M. Adrien Taquet. Monsieur Bonnet, vous m’interrogez sur l’effectivité de la loi. Le problème est structurel. Il se pose d’abord pour les décisions de justice : d’après un rapport, certaines juridictions comptent jusqu’à 70 % de décisions inappliquées. Viennent ensuite les dispositions légales : certains décrets ne sont pas publiés, ce qui est inacceptable. Parfois, la loi met du temps à être mise en œuvre, ou elle l’est de manière inégale. En 2024, le collectif « Cause Majeur ! » a mené une étude sur la sortie de l’aide sociale à l’enfance. La loi prévoit plusieurs dispositifs : un accompagnement de dix-huit à vingt et un ans, un droit au retour, des entretiens à dix-sept ans et six mois après la sortie. Cause Majeur a interrogé des acteurs d’une trentaine de départements. Seuls 11 % de ces derniers organisent l’entretien six mois après la sortie ; 50 % assurent l’allongement de la durée des contrats au-delà de dix-huit ans, avec des différences territoriales. Toutefois, l’étude conclut également que tous les jeunes ont désormais un éducateur référent et que l’accompagnement, pour ceux qui en bénéficient, est pluridisciplinaire – enfin, les silos tombent.
Je regrette de ne pas avoir « tué » le contrat jeune majeur pour le remplacer par le projet d’accès à l’autonomie, selon le terme choisi dans le décret du 5 août 2022. Ce projet, qui doit prolonger le projet pour l’enfant, est inspiré d’un constat fait lors d’un déplacement dans le Val‑de‑Marne. Il faut plusieurs briques pour construire l’autonomie : logement, ressources financières, études ou travail, santé.

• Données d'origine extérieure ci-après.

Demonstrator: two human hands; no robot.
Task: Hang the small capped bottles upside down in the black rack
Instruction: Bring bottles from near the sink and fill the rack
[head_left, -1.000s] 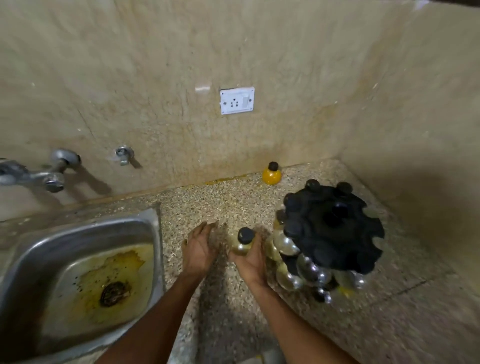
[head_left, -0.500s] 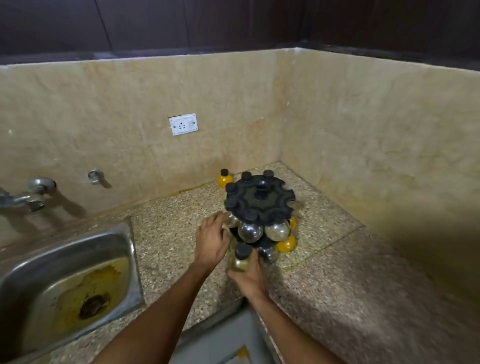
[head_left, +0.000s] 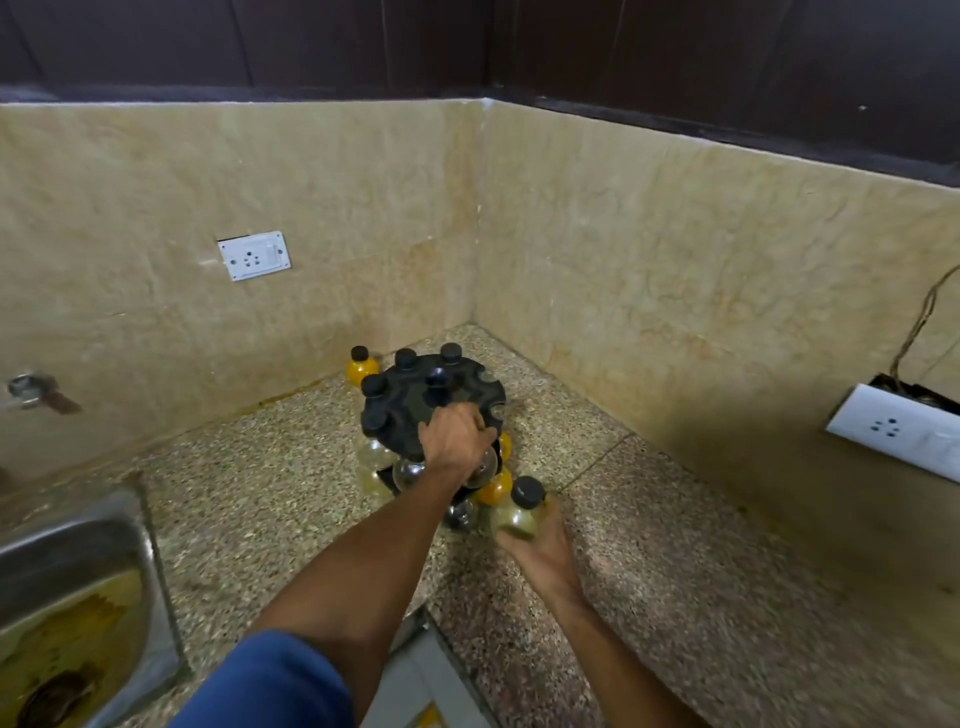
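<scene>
Left hand (head_left: 453, 441) is moving up from the rack's side onto its top disc since half a second ago, while the right hand (head_left: 540, 540) is swinging its bottle out to the rack's right; the camera is also pulling back and showing more of the corner. Only one view, the head camera. Left hand is resting on the near edge of the black rack (head_left: 415, 405), fingers curled over the rim, probably steadying or turning it. Right hand is gripping a small pale bottle (head_left: 517, 514) around the body, black cap up, just beside the rack's lower tier, not yet in a slot. Judging progress: rack is looking mostly loaded, with several caps poking up through the top disc and clear and orange bottles hanging below. Some notches along the disc's right edge are looking open. One orange bottle (head_left: 360, 366) is sitting on the counter behind the rack by the wall, so at least two are left. Rack is standing on a speckled stone counter (head_left: 701, 545) in a corner of beige marble walls. Steel sink (head_left: 78, 545) is showing at left, stained yellow. Two white sockets are on the walls; the right one (head_left: 893, 431) is hanging loose.
</scene>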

Quand tous les gens concernés, à savoir les représentants de la mission locale, du rectorat, de l’habitat social, se mettent autour de la table pour construire une stratégie à l’échelle du territoire et pour trouver des solutions aux cas les plus complexes, cela se passe bien – c’est juste du bon sens. Le décret prévoit donc que chaque jeune bénéficie d’un projet d’accès à l’autonomie, qui repose sur ce principe. Je n’ai pas réussi à remplacer le contrat jeune majeur qui est parfois une coquille vide, dont la durée et les conditions varient – trois mois ou un an, avec ou sans aide financière, etc. C’est tout et n’importe quoi, mais nous n’avons pas réussi à le tuer.

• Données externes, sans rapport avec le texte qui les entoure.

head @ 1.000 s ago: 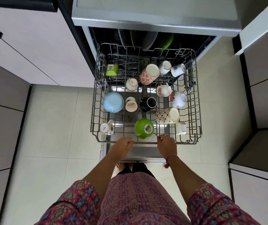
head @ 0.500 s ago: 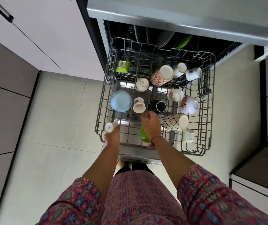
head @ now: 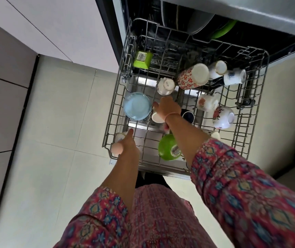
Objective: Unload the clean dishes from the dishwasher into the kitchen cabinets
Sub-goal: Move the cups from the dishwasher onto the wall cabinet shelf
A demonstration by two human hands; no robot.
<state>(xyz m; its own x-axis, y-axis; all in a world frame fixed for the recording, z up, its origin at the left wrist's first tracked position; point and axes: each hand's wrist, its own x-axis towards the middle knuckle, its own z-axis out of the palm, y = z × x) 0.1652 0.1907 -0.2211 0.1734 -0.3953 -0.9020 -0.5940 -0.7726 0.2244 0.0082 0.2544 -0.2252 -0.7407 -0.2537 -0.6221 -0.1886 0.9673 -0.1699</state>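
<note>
The pulled-out wire rack (head: 255, 144) of the dishwasher fills the upper right of the frame, its near edge at mid-height. Above it, under the counter edge at the top, dark plates and a green plate (head: 222, 30) stand in the machine's interior.

Inside the rack, largest first: a pale blue bowl (head: 137, 106) lies upside down at the left-centre; a green bowl (head: 167, 147) with a sticker sits near the front edge, partly behind the right forearm; a tall mug with red flowers (head: 193, 76) lies tilted toward the upper middle; a white floral bowl (head: 222, 117) rests at the right; a floral cup (head: 207, 102) sits just above and left of it. 2 white cups (head: 217, 68) (head: 234, 76) lie at the upper right. A green square container (head: 142, 59) stands at the upper left corner of the rack, and a small white cup (head: 166, 86) sits upside down in the middle.

The right hand (head: 168, 108) reaches to the rack's centre with fingers curled over a white cup (head: 157, 117), beside a dark mug (head: 187, 115); whether it truly grips it I cannot tell. The left hand (head: 126, 143) is at the rack's front-left corner, fingers wrapped around a small white mug (head: 119, 137).
</note>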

Les départements pensaient que la loi leur laisserait une marge de manœuvre pour organiser l’accompagnement après dix-huit ans. Mais la loi a donné aux jeunes la possibilité de saisir la justice. Le Conseil d’État s’est prononcé quatre fois ; à trois reprises, il leur a donné raison. Il a jugé que pour bénéficier d’un accompagnement, il fallait avoir entre dix-huit et vingt et un ans, être passé par l’ASE et ne recevoir aucun soutien financier ou familial. Donc les départements n’ont en réalité pas de marge d’interprétation sur ces éléments.

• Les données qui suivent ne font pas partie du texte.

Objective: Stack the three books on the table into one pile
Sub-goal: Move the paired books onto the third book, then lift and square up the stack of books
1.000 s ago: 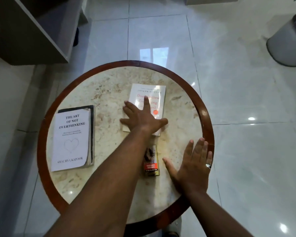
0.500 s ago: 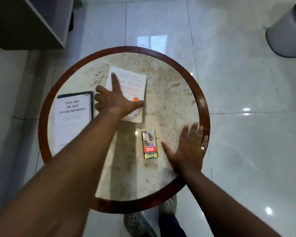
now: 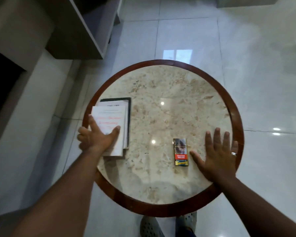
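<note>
At the left edge of the round marble table [image 3: 169,93] lies a pile of books. A white book with red lettering [image 3: 109,119] is on top. Under it show the top edge of another white book [image 3: 114,104] and the dark cover of a bottom book [image 3: 129,115]. My left hand [image 3: 96,138] grips the top book, thumb on its cover and fingers around its left side. My right hand [image 3: 217,156] rests flat on the table at the right, fingers spread, holding nothing.
A small cigarette pack [image 3: 180,152] lies just left of my right thumb. The table has a raised brown wooden rim [image 3: 237,117]. A grey cabinet [image 3: 85,31] stands on the tiled floor at the upper left. My feet in grey clogs [image 3: 150,226] are under the near edge.
My left hand carried the red-lettered book from the table's middle leftwards onto the white book at the left edge. The right hand stayed flat by the pack.
</note>
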Available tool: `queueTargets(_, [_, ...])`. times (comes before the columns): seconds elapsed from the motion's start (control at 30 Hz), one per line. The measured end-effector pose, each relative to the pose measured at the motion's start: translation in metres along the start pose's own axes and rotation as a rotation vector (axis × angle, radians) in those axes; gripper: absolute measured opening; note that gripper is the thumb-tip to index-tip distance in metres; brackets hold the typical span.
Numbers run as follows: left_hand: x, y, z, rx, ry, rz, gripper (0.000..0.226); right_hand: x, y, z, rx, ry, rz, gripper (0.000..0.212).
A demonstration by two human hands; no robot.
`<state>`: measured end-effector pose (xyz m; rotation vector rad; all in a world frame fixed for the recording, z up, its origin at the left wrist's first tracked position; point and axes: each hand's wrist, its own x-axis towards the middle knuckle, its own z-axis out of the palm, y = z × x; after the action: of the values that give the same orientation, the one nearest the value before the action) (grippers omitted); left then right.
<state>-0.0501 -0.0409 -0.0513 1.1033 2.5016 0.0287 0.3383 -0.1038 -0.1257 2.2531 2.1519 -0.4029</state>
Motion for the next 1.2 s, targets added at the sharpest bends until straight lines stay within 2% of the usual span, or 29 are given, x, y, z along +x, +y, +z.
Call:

J’avoue sincèrement que certains éléments donnent à réfléchir. Vous avez évoqué le problème des hôtels. Lorsque plusieurs départements ont annoncé brutalement qu’ils ne prendraient plus en charge les mineurs non accompagnés (MNA), personne n’a bougé, pas même les préfets, qui sont les représentants du Gouvernement sur le terrain. Au cours de mes études de droit, certes anciennes, j’ai appris l’existence du contrôle de légalité. Mais, comme Michèle Créoff l’a souligné, il n’y a plus grand monde dans les préfectures pour s’occuper de la protection de l’enfance – 0,5 ETP (équivalents temps plein). Cela s’assortit d’une perte de compétences. Nous devons faire attention : on parle de recentraliser mais, dans les services de l’État, plus personne ne sait faire.
L’effectivité était le principal problème en 2007 et en 2016, elle le reste. Mais, si je peux me permettre de vous renvoyer la balle, il vous revient, si vous approuvez les dispositions, d’exercer avec vigilance votre mission de contrôle.
Madame Maximi, je vais essayer de préciser ma réponse sur les décrets. La loi a été promulguée le 7 février 2022. L’élection présidentielle a eu lieu en avril, les élections législatives se sont terminées le 7 juillet. Pendant ces quelques mois, nous avons finalisé les décrets pour l’application d’une trentaine de dispositions – certains étaient déjà écrits. Je suis du genre à mettre les mains dans le cambouis, mais les membres du Gouvernement ne rédigent pas eux-mêmes les décrets. Pour autant, sur les placements à l’hôtel, il n’y a pas eu de blocage de l’administration. Le décret a donné lieu à des négociations entre les parties prenantes. Vous m’interrogez sur les échanges entre la DGCS (direction générale de la cohésion sociale) et Bercy. Je pense que les administrations se parlent, mais je ne peux pas vous l’affirmer. Une fois encore, les acteurs ne découvrent pas les implications du texte.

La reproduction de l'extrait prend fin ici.